Content starts

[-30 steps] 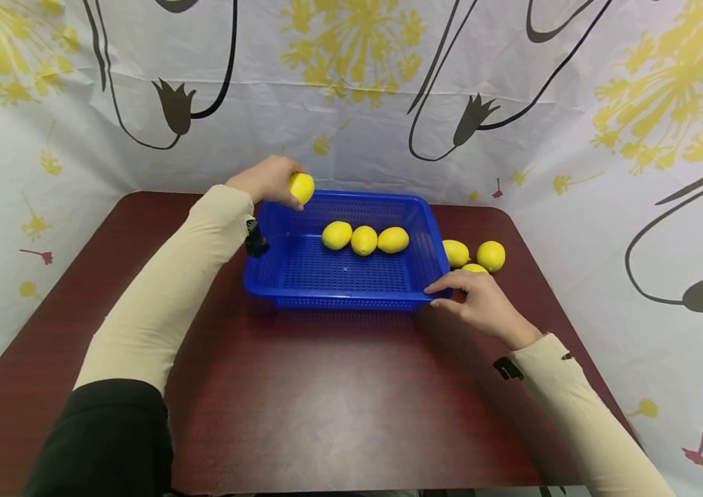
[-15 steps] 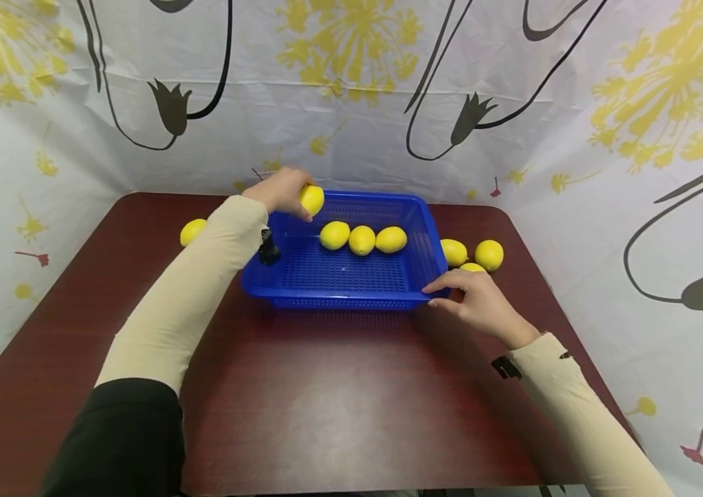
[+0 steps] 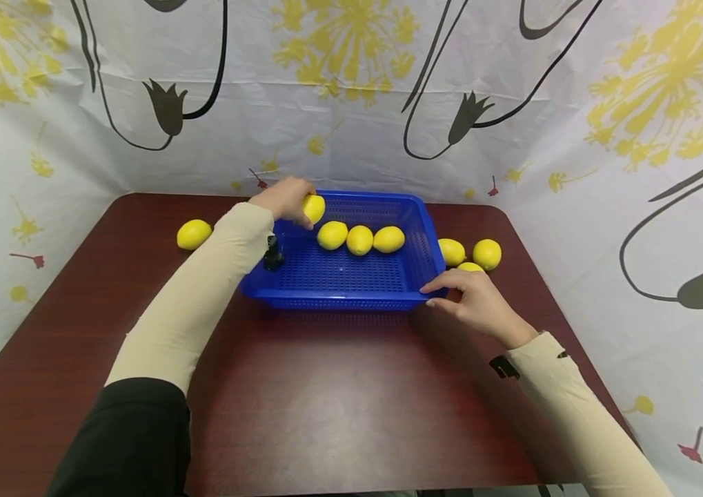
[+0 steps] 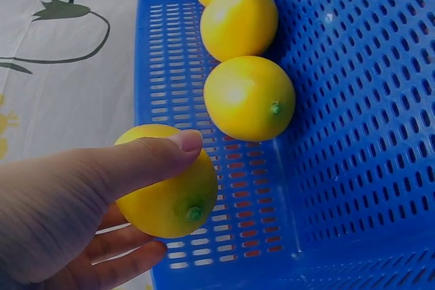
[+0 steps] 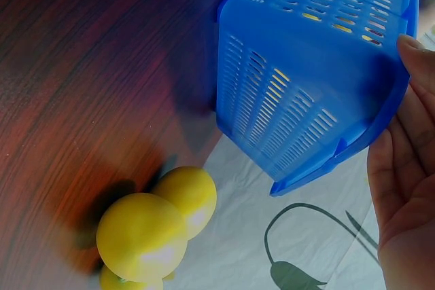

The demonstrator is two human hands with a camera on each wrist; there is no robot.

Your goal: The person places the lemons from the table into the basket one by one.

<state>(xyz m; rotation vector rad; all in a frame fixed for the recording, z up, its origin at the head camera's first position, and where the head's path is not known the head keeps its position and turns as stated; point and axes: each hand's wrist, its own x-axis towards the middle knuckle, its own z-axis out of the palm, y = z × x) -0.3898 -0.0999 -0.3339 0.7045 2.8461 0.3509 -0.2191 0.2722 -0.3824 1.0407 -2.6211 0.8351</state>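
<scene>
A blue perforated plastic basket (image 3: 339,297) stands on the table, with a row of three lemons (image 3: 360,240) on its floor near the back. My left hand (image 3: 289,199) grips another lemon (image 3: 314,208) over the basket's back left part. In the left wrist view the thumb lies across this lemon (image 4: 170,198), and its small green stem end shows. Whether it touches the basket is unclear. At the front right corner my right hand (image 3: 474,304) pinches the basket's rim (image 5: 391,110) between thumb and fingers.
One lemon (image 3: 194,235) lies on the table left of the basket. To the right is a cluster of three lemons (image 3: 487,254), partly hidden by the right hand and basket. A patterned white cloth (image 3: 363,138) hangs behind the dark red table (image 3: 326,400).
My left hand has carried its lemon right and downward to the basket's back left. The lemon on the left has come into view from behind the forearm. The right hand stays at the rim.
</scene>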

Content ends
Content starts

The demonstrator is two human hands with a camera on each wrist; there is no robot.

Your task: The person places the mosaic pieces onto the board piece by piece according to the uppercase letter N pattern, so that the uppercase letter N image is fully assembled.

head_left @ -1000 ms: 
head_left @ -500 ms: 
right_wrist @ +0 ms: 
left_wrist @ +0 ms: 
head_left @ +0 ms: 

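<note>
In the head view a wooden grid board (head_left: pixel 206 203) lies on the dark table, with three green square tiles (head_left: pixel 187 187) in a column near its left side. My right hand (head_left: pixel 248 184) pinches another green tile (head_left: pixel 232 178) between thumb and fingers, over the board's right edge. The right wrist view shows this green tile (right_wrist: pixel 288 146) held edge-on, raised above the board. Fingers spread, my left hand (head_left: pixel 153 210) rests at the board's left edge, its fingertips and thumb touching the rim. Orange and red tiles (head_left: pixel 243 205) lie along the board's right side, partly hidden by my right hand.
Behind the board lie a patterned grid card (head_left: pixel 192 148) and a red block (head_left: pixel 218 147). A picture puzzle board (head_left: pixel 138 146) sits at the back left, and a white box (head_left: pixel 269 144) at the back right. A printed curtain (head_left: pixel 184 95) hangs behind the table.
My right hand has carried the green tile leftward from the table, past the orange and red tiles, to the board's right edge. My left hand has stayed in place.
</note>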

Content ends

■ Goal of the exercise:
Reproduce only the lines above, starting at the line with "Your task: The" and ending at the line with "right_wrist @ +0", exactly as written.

■ The completed task:
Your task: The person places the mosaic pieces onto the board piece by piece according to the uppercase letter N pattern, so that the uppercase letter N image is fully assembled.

head_left @ -1000 ms: 
head_left @ -500 ms: 
right_wrist @ +0 ms: 

The output above is complete as it stands.